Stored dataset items
#####
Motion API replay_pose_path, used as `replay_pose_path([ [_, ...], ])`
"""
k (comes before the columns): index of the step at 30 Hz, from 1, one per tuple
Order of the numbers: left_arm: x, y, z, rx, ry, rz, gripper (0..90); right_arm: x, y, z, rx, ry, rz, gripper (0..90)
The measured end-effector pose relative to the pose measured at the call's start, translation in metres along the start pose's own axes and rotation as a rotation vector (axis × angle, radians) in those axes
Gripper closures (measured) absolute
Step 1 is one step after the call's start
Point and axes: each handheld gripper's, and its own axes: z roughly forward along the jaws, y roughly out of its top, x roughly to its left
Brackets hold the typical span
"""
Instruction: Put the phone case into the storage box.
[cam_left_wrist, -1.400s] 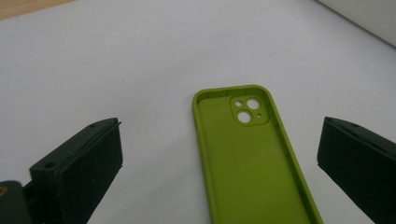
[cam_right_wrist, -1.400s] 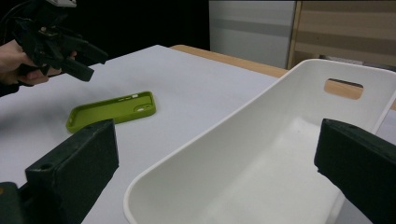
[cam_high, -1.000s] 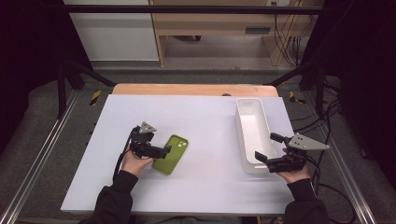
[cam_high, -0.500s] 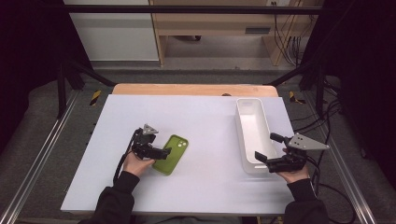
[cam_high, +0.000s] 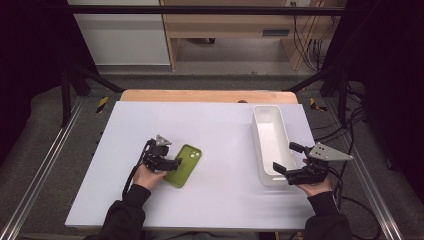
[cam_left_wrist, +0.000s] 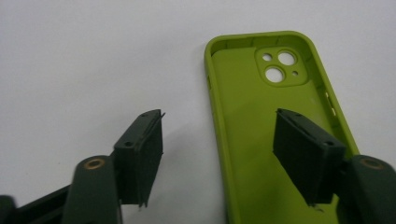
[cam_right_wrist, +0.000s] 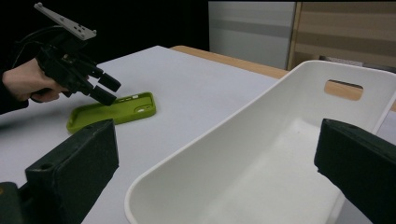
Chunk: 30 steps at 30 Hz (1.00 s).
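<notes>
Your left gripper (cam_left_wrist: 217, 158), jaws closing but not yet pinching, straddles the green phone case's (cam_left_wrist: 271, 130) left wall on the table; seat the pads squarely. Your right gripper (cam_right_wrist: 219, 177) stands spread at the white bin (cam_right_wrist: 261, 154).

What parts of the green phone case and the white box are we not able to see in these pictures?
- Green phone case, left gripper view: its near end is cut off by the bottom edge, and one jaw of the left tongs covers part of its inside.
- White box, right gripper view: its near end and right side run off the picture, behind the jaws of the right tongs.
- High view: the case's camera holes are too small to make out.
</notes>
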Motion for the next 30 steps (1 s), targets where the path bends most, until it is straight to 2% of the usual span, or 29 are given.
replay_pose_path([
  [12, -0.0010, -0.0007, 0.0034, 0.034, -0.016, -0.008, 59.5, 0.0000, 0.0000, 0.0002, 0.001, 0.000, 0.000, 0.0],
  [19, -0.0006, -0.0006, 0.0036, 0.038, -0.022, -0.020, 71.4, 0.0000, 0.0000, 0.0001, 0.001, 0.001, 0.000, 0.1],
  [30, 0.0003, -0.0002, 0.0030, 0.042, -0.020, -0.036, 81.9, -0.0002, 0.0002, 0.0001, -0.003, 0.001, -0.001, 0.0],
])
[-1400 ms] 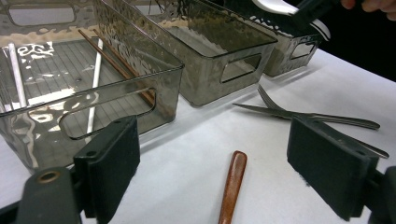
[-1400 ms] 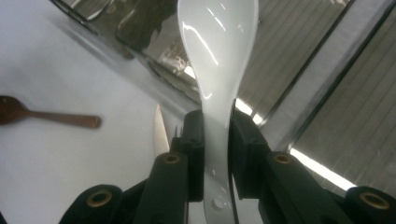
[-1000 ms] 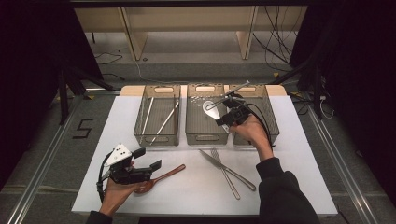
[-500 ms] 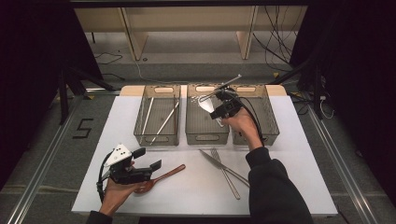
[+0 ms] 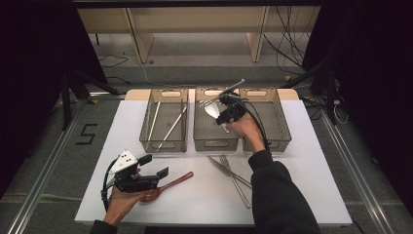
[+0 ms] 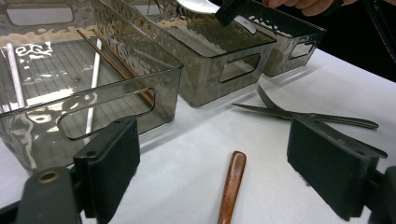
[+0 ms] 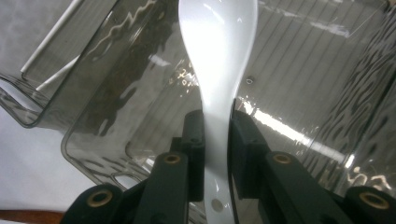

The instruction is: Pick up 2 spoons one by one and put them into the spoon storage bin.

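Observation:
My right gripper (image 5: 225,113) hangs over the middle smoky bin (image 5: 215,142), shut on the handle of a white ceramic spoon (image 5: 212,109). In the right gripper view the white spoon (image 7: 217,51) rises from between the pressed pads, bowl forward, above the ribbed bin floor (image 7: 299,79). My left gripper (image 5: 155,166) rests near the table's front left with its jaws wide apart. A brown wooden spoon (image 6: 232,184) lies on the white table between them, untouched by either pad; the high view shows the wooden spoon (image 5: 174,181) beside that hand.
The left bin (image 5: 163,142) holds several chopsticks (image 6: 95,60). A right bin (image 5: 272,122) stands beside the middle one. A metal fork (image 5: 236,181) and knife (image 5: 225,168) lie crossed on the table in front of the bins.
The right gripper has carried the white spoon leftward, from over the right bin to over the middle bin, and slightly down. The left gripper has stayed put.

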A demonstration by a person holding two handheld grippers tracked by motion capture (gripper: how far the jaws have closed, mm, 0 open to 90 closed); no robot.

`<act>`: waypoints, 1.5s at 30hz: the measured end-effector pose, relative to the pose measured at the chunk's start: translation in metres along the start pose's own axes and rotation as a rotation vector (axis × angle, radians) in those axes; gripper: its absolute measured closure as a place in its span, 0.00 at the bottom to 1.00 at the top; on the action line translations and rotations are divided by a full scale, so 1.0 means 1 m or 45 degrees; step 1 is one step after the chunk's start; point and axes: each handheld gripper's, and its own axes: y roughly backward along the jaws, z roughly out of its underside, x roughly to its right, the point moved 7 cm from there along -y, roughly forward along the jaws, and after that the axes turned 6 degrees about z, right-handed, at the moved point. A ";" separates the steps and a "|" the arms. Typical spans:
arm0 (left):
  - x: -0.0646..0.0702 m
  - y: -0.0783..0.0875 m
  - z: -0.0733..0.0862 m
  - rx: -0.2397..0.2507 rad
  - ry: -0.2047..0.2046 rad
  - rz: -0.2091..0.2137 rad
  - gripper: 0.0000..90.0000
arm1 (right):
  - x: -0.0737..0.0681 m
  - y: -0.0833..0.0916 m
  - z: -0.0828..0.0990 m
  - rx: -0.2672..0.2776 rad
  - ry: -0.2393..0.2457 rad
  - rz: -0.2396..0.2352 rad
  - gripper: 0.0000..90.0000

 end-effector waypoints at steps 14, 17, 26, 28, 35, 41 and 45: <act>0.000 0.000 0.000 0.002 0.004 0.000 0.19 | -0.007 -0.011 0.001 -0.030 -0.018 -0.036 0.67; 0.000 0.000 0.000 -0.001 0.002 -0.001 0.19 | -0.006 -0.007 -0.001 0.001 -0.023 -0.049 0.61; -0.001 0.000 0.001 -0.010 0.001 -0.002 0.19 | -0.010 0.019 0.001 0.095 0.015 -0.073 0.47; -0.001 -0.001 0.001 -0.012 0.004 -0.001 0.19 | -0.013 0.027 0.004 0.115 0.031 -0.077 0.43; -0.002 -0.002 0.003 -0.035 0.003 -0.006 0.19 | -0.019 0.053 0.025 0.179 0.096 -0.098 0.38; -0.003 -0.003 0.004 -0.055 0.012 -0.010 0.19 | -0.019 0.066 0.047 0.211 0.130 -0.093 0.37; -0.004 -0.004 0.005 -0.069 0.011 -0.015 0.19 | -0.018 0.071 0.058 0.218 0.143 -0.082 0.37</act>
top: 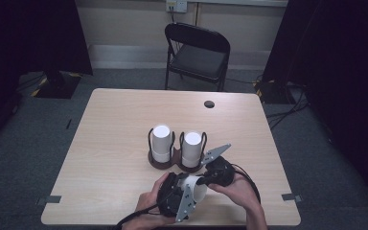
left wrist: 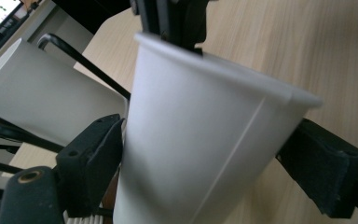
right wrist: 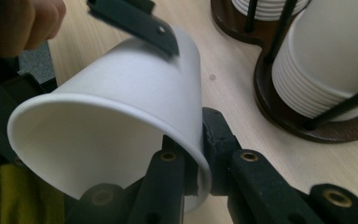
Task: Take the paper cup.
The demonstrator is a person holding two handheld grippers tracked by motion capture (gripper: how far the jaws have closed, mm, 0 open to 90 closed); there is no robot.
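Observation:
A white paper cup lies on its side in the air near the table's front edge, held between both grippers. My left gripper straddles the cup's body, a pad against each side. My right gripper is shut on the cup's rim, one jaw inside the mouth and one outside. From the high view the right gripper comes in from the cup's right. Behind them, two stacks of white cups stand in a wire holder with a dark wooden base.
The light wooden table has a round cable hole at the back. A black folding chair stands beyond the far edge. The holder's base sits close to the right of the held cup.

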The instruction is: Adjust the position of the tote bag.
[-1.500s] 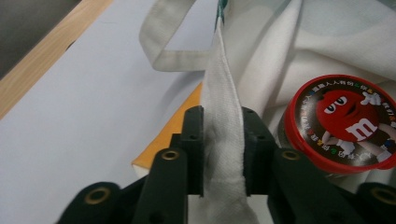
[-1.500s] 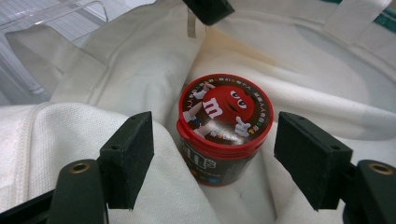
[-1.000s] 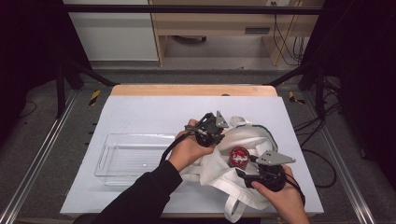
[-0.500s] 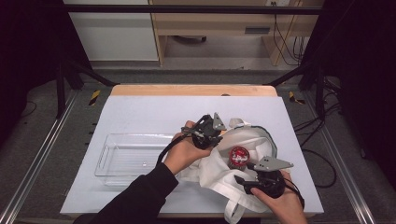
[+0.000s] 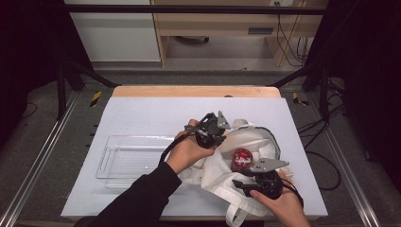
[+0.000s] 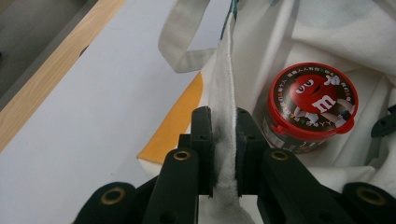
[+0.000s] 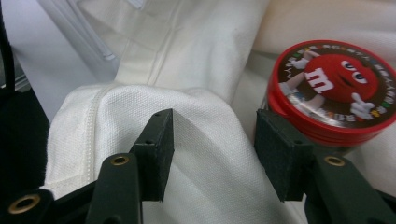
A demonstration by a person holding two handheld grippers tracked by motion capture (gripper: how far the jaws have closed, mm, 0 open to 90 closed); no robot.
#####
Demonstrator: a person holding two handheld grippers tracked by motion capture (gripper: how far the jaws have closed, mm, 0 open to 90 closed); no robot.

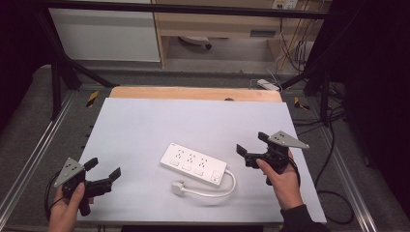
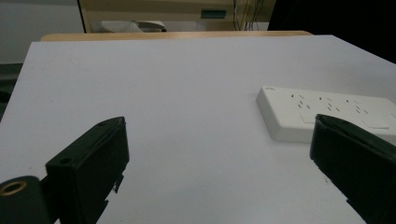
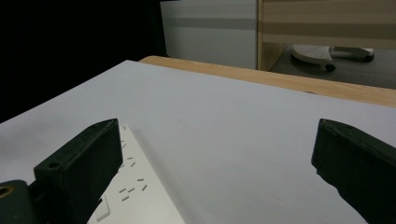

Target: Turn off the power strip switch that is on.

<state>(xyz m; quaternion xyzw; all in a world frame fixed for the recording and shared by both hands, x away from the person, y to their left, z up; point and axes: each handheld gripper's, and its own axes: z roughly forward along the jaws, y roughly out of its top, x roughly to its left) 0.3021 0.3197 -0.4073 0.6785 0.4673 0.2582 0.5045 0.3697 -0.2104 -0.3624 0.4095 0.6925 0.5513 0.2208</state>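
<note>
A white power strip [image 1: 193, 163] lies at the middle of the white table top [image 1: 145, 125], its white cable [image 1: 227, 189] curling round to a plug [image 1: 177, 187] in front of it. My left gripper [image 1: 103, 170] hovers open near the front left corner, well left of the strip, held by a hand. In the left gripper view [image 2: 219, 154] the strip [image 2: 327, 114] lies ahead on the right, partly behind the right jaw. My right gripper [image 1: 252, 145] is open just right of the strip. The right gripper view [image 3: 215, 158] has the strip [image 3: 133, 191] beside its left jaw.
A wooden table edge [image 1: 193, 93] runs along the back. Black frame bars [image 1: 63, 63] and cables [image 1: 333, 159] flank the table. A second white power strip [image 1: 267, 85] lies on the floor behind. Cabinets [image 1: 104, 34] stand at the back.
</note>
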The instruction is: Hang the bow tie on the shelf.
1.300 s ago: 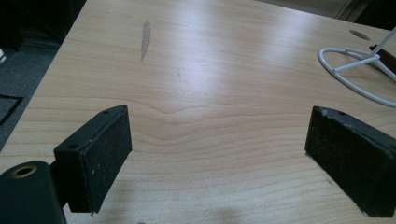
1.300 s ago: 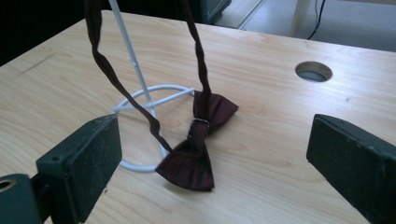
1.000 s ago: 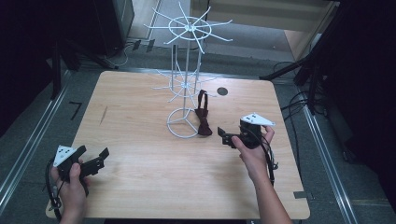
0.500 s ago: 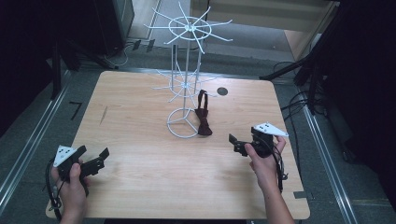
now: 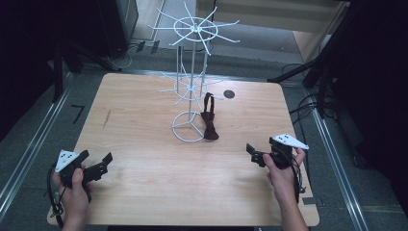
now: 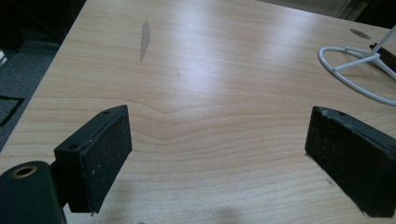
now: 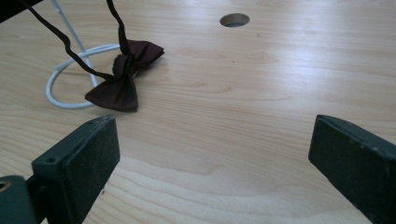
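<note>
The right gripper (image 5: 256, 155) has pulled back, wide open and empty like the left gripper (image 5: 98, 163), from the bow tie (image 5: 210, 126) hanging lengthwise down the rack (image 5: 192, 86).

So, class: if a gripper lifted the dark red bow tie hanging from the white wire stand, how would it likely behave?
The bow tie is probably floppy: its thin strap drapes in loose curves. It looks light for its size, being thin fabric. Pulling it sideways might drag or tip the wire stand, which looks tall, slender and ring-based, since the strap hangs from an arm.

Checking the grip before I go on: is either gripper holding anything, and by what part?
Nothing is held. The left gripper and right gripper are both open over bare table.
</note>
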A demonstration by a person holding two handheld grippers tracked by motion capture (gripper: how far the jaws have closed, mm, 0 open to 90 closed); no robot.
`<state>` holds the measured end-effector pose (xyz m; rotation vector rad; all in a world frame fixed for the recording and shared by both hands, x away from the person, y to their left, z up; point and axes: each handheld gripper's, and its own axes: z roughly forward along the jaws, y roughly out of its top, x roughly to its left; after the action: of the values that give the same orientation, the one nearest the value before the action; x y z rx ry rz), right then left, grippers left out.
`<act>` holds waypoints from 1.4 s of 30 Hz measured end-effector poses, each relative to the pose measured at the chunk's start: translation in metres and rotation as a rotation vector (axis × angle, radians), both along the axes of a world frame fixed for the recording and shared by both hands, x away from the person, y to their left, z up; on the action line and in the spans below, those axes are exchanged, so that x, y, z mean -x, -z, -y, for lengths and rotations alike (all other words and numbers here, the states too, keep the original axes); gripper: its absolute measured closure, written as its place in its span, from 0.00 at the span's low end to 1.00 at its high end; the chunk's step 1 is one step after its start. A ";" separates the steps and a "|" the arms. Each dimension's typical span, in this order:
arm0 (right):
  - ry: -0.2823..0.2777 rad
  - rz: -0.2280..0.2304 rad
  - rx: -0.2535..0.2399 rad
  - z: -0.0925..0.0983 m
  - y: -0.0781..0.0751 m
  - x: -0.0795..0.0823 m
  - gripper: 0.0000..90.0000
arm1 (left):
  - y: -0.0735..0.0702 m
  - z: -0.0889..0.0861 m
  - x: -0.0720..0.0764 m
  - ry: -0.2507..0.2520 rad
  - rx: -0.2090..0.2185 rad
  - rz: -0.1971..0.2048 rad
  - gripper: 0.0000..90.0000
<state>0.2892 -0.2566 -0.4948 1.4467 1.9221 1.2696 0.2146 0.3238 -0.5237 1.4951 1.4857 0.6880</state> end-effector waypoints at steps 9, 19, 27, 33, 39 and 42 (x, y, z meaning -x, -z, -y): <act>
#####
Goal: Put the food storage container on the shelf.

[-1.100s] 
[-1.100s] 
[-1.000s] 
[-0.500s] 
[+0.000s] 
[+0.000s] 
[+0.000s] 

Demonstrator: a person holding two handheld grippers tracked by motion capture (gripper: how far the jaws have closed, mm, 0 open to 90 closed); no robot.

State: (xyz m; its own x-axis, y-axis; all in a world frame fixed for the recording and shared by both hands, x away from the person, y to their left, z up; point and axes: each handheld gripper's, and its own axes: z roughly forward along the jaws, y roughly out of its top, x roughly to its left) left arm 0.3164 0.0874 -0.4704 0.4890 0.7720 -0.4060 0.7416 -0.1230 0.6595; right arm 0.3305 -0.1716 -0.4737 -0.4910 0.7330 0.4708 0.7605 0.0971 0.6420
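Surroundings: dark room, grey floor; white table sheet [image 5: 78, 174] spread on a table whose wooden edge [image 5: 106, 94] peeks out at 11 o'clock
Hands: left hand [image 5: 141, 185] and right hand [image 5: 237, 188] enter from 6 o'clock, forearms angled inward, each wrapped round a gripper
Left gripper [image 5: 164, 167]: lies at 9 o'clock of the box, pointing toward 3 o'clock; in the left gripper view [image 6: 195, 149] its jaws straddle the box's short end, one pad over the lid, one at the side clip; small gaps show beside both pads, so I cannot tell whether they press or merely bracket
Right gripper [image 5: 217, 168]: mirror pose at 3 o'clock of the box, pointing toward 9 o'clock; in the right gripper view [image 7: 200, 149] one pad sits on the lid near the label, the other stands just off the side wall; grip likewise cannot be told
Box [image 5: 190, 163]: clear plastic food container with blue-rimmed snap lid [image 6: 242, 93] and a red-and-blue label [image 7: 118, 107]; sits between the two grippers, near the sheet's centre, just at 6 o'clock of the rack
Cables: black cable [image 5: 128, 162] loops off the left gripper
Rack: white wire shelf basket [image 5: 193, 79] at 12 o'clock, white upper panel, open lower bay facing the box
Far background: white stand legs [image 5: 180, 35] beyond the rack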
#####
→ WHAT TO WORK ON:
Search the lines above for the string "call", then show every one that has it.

→ OUTPUT OF THE EXERCISE:
The measured end-effector pose relative to the pose measured at the call's start, translation in metres along the start pose's own axes and rotation as a rotation vector (axis × angle, radians) in those axes
Step 1 is one step after the call's start

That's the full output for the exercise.